Improved Bonferroni correction factors for multiple pairwise comparisons

A common task in applied statistics is the pairwise comparison of the responses of $N$ treatment groups in some statistical test — the goal being to decide which pairs exhibit differences that are statistically significant. Now, because there is one comparison being made for each pairing, a naive application of the Bonferroni correction analysis suggests that one should set the individual pairwise test sizes to $\alpha_i \to \alpha_f/{N \choose 2}$ in order to obtain a desired family-wise type 1 error rate of $\alpha_f$. Indeed, this solution is suggested by many texts. However, implicit in the Bonferroni analysis is the assumption that the comparisons being made are each mutually independent. This is not the case here, and we show that as a consequence the naive approach often returns type 1 error rates far from those desired. We provide adjusted formulas that allow for error-free Bonferroni-like corrections to be made.

(edit (7/4/2016): After posting this article, I’ve since found that the method we suggest here is related to / is a generalization of Tukey’s range test — see here.)

(edit (6/11/2018): I’ve added the notebook used below to our Github, here)

Introduction

In this post, we consider a particular kind of statistical test where one examines $N$ different treatment groups, measures some particular response within each, and then decides which of the ${N \choose 2}$ pairs appear to exhibit responses that differ significantly. This is called the pairwise comparison problem (or sometimes “posthoc analysis”). It comes up in many contexts, and in general it will be of interest whenever one is carrying out a multiple-treatment test.
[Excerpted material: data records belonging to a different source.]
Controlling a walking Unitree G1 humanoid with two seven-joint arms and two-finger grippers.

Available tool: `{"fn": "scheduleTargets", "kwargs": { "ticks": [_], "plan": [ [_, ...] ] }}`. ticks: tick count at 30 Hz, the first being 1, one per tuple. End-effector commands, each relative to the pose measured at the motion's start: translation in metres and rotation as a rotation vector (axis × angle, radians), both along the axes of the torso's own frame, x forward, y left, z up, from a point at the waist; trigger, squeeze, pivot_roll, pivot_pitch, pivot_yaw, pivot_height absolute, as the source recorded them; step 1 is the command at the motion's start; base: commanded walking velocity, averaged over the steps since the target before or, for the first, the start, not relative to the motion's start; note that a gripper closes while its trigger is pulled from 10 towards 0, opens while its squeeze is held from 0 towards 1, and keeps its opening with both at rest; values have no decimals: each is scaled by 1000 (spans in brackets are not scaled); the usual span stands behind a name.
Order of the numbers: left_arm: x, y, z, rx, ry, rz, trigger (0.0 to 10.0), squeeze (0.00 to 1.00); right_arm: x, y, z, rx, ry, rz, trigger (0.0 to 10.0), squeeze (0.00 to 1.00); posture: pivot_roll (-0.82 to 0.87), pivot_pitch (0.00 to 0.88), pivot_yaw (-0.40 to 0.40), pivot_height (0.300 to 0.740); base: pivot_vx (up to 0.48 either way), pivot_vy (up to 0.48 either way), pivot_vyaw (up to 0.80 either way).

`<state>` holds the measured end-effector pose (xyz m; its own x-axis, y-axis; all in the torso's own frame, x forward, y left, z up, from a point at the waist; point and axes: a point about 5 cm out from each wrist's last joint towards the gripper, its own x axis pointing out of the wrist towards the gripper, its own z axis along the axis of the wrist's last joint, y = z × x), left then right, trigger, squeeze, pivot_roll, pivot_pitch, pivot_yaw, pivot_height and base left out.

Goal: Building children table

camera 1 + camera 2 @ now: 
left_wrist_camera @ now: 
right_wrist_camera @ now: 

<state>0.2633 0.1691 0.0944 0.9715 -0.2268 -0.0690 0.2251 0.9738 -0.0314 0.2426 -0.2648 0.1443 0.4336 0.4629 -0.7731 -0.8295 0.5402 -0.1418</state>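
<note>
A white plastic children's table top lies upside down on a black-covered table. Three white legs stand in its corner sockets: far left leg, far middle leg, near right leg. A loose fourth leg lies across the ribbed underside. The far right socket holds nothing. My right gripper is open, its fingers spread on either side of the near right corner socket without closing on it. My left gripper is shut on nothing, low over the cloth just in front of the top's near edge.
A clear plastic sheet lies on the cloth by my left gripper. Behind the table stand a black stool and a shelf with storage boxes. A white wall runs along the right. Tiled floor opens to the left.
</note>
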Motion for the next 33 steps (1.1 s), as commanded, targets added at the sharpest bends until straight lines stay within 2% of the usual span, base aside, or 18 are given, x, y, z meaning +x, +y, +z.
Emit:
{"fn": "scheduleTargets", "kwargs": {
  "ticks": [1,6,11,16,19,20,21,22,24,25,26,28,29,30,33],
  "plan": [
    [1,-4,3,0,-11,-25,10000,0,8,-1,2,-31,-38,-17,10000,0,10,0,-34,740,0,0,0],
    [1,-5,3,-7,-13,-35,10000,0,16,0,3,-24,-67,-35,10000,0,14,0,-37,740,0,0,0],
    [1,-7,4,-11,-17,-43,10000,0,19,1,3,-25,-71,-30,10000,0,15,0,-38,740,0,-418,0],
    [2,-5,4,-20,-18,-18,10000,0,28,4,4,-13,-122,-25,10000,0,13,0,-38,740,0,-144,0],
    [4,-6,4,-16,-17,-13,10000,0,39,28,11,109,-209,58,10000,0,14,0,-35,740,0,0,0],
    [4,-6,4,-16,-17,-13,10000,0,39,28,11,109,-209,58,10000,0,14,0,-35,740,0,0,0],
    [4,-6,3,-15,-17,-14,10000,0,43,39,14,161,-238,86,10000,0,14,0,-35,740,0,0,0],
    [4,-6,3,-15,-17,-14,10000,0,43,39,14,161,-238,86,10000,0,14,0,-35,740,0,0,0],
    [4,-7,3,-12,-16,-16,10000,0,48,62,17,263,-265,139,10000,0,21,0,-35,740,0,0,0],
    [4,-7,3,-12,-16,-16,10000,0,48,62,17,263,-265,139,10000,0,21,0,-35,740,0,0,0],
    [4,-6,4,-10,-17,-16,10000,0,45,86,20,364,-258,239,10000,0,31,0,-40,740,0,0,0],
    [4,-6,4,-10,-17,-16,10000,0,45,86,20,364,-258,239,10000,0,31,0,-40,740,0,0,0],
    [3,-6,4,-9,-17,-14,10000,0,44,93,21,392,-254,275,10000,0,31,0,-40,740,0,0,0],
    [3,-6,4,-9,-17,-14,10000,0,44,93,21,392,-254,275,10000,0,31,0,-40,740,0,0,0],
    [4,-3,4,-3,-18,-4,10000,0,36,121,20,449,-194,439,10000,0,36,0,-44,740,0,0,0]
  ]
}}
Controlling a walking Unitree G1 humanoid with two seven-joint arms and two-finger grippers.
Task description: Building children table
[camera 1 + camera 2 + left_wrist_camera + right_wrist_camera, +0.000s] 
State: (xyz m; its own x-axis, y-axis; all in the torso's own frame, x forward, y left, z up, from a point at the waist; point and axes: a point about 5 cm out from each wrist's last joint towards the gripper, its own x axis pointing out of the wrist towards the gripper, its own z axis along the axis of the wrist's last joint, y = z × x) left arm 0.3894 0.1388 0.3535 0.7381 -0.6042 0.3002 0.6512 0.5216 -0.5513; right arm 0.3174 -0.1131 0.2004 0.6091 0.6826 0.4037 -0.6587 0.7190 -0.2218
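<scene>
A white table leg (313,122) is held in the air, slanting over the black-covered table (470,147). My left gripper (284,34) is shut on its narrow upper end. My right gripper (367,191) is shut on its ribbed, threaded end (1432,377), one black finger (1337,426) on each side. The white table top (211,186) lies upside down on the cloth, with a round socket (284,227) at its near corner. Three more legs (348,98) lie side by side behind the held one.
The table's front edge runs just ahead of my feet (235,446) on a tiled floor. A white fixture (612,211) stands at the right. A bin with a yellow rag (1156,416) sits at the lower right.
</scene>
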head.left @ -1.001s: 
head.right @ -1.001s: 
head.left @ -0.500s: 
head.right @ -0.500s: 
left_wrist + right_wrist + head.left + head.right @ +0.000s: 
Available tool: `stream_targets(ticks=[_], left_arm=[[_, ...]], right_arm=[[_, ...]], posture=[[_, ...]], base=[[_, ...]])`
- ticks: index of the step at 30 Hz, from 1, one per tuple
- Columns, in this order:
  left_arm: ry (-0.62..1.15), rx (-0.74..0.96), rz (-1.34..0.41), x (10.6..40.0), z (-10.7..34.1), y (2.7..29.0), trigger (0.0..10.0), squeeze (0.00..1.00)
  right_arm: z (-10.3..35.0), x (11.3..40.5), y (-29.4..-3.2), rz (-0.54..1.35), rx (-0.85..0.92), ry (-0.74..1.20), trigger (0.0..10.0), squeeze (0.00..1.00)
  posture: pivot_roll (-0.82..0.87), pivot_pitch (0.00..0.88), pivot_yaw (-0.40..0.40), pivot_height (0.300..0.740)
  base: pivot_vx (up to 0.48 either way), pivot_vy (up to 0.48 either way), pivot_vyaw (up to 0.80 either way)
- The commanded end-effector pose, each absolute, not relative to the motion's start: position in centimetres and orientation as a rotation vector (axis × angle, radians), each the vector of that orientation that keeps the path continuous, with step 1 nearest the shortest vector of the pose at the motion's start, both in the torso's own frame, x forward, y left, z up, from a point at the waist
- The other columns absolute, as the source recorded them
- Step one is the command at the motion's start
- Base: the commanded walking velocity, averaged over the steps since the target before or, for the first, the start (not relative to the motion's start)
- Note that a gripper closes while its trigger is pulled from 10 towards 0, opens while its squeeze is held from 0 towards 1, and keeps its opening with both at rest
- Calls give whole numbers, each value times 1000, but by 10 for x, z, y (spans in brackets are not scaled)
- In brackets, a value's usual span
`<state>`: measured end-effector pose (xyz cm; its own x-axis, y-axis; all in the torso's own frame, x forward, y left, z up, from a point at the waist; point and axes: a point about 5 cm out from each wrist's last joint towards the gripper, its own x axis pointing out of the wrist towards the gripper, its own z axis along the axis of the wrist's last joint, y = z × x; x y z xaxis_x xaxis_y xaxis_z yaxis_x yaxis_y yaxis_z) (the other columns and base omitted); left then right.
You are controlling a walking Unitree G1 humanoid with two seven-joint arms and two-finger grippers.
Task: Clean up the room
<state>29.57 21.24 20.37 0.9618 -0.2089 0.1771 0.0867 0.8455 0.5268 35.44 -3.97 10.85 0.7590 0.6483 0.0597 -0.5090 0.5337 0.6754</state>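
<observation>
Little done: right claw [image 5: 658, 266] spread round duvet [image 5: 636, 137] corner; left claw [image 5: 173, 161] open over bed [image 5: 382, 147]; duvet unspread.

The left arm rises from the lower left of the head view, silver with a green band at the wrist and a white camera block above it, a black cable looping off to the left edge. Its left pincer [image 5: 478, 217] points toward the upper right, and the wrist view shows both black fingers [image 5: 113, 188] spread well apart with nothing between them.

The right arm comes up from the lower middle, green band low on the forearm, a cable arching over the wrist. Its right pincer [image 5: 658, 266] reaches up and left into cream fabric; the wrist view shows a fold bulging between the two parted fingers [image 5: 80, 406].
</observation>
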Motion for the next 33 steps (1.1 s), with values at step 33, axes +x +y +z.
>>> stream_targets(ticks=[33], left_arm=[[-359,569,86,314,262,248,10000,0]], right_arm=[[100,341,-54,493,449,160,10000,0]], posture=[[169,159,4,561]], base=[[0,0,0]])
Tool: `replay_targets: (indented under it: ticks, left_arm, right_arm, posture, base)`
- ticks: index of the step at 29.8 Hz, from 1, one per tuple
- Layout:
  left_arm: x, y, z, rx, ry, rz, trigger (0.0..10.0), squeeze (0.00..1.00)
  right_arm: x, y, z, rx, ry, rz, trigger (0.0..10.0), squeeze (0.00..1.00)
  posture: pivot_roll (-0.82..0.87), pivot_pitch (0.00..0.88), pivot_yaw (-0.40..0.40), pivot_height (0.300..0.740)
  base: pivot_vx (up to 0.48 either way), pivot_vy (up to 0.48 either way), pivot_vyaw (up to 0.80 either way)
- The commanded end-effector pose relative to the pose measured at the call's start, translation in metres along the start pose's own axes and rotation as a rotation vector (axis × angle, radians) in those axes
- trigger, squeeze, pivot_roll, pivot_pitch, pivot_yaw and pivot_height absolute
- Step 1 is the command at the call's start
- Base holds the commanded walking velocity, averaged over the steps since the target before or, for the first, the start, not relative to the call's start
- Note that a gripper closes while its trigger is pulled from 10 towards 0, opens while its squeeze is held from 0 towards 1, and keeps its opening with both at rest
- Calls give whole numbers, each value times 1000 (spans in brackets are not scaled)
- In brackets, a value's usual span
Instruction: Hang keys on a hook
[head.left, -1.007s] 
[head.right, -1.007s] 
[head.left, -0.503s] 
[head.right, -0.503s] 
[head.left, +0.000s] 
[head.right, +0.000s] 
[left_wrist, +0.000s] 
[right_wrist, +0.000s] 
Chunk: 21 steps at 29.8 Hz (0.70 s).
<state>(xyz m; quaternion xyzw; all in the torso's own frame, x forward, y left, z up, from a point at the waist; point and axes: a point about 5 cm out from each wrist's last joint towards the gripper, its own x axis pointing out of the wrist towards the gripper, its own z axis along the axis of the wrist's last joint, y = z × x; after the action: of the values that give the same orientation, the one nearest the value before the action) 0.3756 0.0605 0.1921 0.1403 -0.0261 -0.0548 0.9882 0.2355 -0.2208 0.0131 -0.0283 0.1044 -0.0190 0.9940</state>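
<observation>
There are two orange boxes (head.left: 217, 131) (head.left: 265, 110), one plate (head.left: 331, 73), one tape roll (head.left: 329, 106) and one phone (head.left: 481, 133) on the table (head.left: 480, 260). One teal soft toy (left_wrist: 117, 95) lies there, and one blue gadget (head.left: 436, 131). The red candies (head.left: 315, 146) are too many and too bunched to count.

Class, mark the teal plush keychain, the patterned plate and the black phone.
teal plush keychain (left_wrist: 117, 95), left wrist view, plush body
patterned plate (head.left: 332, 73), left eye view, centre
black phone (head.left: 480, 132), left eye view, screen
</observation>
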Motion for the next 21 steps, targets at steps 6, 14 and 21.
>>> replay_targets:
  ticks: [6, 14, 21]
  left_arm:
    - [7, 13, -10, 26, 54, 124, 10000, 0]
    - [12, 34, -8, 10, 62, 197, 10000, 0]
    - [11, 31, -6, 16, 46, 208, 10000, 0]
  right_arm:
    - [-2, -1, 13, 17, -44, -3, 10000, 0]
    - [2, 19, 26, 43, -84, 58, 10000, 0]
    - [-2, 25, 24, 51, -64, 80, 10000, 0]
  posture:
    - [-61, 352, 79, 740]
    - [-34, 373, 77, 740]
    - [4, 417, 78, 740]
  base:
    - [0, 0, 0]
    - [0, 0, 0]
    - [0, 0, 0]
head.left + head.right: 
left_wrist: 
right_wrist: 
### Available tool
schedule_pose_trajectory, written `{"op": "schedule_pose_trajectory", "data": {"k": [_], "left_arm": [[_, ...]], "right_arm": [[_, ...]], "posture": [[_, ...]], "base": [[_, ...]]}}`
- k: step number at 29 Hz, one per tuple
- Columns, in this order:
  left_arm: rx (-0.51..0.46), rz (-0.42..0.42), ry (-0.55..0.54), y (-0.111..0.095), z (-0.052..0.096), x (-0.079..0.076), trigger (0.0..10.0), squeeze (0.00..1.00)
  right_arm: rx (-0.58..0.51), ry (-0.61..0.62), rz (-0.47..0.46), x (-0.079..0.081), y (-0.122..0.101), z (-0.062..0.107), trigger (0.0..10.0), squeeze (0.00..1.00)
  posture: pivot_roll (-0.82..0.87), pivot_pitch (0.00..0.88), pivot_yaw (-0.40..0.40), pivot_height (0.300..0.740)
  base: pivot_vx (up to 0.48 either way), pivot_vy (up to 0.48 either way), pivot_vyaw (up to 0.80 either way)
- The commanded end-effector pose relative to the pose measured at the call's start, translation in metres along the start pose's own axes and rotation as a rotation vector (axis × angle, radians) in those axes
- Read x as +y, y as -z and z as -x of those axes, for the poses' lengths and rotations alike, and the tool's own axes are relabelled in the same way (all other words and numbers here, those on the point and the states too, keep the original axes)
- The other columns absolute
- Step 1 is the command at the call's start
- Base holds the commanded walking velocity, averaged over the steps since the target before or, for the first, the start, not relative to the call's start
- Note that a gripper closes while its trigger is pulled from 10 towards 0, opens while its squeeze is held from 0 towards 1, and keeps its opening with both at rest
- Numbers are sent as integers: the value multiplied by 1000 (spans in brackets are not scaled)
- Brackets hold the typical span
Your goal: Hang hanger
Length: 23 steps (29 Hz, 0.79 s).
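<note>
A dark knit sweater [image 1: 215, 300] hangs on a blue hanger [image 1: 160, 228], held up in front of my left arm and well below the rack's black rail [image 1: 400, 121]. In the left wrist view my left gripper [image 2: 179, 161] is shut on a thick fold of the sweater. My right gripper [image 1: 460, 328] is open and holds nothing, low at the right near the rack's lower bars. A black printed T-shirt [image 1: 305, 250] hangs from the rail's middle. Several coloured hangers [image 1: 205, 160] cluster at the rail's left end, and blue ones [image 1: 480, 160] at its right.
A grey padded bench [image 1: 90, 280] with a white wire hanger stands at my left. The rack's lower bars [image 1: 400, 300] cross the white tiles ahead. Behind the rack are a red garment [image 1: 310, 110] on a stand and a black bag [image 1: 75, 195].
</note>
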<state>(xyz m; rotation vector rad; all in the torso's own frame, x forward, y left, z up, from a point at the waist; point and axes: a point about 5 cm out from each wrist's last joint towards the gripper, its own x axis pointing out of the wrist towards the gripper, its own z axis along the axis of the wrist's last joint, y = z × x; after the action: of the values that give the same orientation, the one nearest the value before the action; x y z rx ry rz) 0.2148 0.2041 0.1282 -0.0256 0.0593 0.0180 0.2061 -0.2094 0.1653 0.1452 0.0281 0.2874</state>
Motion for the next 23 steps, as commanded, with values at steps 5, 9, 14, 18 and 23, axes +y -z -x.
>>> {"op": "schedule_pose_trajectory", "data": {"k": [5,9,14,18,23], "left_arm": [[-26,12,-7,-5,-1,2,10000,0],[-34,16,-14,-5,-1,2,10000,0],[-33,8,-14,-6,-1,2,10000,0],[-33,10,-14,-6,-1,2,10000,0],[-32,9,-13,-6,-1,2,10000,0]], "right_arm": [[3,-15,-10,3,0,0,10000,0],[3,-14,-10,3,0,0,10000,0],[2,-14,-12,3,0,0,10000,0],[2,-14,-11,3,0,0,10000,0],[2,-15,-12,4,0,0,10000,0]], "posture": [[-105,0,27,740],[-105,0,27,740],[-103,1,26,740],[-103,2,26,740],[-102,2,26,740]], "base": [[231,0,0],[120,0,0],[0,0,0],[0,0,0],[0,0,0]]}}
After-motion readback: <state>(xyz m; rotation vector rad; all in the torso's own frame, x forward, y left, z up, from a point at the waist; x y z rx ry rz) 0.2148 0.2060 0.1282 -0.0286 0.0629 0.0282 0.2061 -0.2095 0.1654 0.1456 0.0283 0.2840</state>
Our specific interest here is in identifying the appropriate individual measurement error bars needed to guarantee a given family-wise type 1 error rate, $\alpha_f$. Briefly, $\alpha_f$ is the probability that we incorrectly make any assertion that two measurements differ significantly when the true effect sizes we’re trying to measure are actually all the same. This can happen due to the nature of statistical fluctuations. For example, when measuring the heights of $N$ identical objects, measurement error can cause us to incorrectly think that some pair have slightly different heights, even though that’s not the case. A classical approach to addressing this problem is given by the Bonferroni approximation: If we consider $\mathcal{N}$ independent comparisons, and each has an individual type 1 error rate of $\alpha_i,$ then the family-wise probability of not making any type 1 errors is simply the product of the probabilities that we don’t make any individual type 1 errors,

$$ \tag{1} \label{bon1} p_f = (1 - \alpha_f) = p_i^{\mathcal{N}} \equiv \left ( 1 - \alpha_i \right)^{\mathcal{N}} \approx 1 - \mathcal{N} \alpha_i. $$

The last equality here is an expansion that holds when $p_f$ is close to $1$, the limit we usually work in. Rearranging (\ref{bon1}) gives a simple expression,

$$ \tag{2} \label{bon2} \alpha_i = \frac{\alpha_f}{\mathcal{N}}. $$

This is the (naive) Bonferroni approximation — it states that one should use individual tests of size $\alpha_f / \mathcal{N}$ in order to obtain a family-wise error rate of $\alpha_f$.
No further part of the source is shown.